Nous sommes tombés par hasard sur des attaques sur le forum du "monde des reptiles", nous concernant.
Malgré le peu de temps que nous pouvons consacrer à ce
genre d'exercice, nous tenons à faire quelques mises au point.
Nous n'élevons pas des reptiles depuis 2, 5, ou 7 ans, mais
depuis 25 ans. Nous sommes venus à nos terrariums de
"communauté climatique" après plusieurs années de
terrariophilie "classique" dans des "cubes en verre".
Certes, tout le monde ne peut pas consacrer 35 m3 à un terrarium
de lézards tropicaux et notre propos ne vise pas à
détracter des terrariophiles sérieux et passionnés
qui pratiquent leurs élevages dans des conditions plus
classiques.
Nous remercions la personne qui a visité nos installations en se
gardant bien d'ouvrir le débat sur place ;nous nous sommes
ouverts en toute franchise à cette personne, comme à tous
ceux que nous rencontrons car nous ne cachons rien, le but étant
de faire progresser mutuellement nos connaissances.
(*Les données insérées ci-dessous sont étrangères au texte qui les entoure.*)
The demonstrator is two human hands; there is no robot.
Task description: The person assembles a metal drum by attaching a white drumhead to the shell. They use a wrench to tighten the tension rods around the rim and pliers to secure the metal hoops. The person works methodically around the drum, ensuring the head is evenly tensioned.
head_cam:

Note; sur la photo, qui a été faite par nous
même, il s'agit d'une femelle pogona vitticeps en train de
ventiler sous le point chaud : si plusieurs animaux sont
regroupés à cet endroit, c'est justement à cause
de cette lampe, elle pèse 400 g, et n'est pas maigre du tout.
Quant à celle d'un Pogona grimpé dans un "plumbago" qui
garnit le haut de la véranda au dessus d'un décor rocheux
; croyez vous que des lézards partiellement
végétariens vivent dans un biotope dénué de
toute végétation: il s'agit là vraiment d'une
critique constructive.
Nous commencerons par les points positifs
constatés (15 ans de recul), dans nos installations par rapport
à nos premières années de terrariums classiques.
Croissance des lézards
L'espace, la possibilité de vrais gradients thermiques (et non
le peu de degrés de différences que permettent 50 ou 80
cm entre 2 points) la possibilité, grâce au volume,
d'installer plusieurs émetteurs de lumière de fortes
puissance, nous ont permis d'obtenir des individus de grande taille,
musclés, bien constitués.
Nous ne sommes pas loin de penser que les grandes espèces d'élaphes (obsoleta et taeniura) bénéficient également, en terme de croissance, d'un grand volume.
Comportement;
Assister à des comportements naturels est la
récompense de bien des heures de labeur, mais ça vaut le
coup quand on s'émerveille encore devant la nature; ( ce qui est
peut être incompatible avec une nouvelle forme de terrariophilie
basée sur la collectionnite, la chasse au reptile dernier cri).
Prétendre avoir fait le tour de telle ou telle espèce en
2 ans pour passer à une autre et ainsi de suite, est un
état d'esprit qui nous attriste et nous révolte.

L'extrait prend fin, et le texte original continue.